WHAT YOU ARE ASKED TO DO - Search the records for the string "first" and copy every line in which it appears.

(MATERIAL FOR THIS TASK Opens)

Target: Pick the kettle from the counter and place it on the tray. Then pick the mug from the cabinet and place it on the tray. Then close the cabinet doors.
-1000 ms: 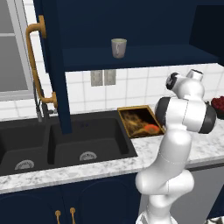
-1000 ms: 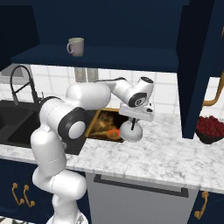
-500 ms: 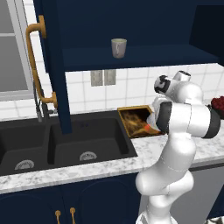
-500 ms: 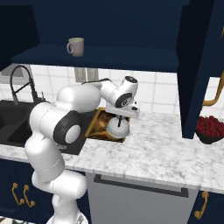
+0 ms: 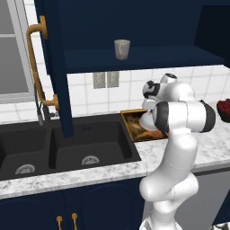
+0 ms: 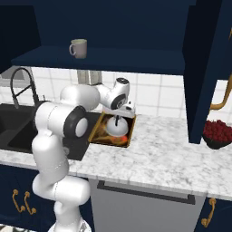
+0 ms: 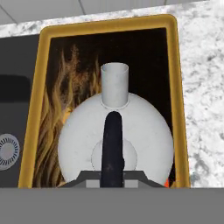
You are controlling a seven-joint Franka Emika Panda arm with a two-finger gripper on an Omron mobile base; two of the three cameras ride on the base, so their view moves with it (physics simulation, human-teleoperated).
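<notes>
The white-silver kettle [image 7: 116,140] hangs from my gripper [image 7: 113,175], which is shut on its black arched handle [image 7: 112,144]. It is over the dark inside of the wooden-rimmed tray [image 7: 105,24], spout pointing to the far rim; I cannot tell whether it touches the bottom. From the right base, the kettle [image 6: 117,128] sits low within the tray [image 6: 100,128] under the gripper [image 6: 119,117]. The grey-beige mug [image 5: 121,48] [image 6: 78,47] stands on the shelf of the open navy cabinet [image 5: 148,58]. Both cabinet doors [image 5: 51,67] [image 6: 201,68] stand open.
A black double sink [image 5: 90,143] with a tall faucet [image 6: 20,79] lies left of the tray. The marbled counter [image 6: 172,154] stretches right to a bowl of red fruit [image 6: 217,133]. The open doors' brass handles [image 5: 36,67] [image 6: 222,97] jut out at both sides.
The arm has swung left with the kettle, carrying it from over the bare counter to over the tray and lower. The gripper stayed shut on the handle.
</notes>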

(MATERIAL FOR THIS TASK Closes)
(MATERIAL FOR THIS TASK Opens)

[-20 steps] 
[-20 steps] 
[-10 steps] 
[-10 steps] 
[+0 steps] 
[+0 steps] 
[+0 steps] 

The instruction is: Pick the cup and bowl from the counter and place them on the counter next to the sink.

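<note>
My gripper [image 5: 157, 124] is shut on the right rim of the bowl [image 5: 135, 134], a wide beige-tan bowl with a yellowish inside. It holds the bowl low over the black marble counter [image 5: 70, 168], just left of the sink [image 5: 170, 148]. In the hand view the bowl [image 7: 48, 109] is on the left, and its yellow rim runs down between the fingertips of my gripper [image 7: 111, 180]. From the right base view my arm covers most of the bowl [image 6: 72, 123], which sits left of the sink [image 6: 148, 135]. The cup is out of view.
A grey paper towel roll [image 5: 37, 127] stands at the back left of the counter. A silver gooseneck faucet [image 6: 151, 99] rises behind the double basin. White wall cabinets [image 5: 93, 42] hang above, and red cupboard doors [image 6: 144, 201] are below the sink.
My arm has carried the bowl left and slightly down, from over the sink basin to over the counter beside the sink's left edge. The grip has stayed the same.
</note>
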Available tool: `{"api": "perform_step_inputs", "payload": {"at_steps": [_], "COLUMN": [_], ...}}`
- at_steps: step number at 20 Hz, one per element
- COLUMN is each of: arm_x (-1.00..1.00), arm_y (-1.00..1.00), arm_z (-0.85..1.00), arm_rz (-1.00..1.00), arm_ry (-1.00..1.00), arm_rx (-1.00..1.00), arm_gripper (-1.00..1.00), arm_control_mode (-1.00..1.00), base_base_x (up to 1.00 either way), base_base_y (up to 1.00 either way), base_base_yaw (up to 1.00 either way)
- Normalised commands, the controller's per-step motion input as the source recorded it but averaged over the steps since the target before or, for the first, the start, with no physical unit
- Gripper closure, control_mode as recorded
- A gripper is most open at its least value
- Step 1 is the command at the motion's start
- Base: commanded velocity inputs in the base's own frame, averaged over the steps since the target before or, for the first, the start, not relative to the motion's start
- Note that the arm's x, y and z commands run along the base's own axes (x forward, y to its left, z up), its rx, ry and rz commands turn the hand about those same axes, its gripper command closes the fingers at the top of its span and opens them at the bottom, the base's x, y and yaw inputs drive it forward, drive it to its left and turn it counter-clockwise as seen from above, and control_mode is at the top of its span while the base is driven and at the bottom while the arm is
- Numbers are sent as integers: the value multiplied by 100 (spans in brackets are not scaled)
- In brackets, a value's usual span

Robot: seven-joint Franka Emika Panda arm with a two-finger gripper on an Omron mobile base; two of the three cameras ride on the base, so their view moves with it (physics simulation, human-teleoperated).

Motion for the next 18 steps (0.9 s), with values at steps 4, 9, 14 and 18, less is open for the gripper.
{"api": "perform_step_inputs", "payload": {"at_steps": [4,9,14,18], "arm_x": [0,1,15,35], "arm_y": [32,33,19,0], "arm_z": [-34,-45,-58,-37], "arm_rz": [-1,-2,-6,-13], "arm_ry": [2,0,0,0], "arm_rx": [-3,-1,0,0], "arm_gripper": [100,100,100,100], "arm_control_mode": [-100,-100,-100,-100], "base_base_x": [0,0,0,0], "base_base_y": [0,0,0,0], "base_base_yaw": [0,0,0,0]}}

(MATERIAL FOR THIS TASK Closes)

TASK SOLUTION -
- Normalised commands, the controller's per-step motion input as the source recorded it but averaged over the steps since the target before or, for the first, the start, with no physical unit
- Base: commanded velocity inputs in the base's own frame, averaged over the steps since the target before or, for the first, the start, not relative to the motion's start

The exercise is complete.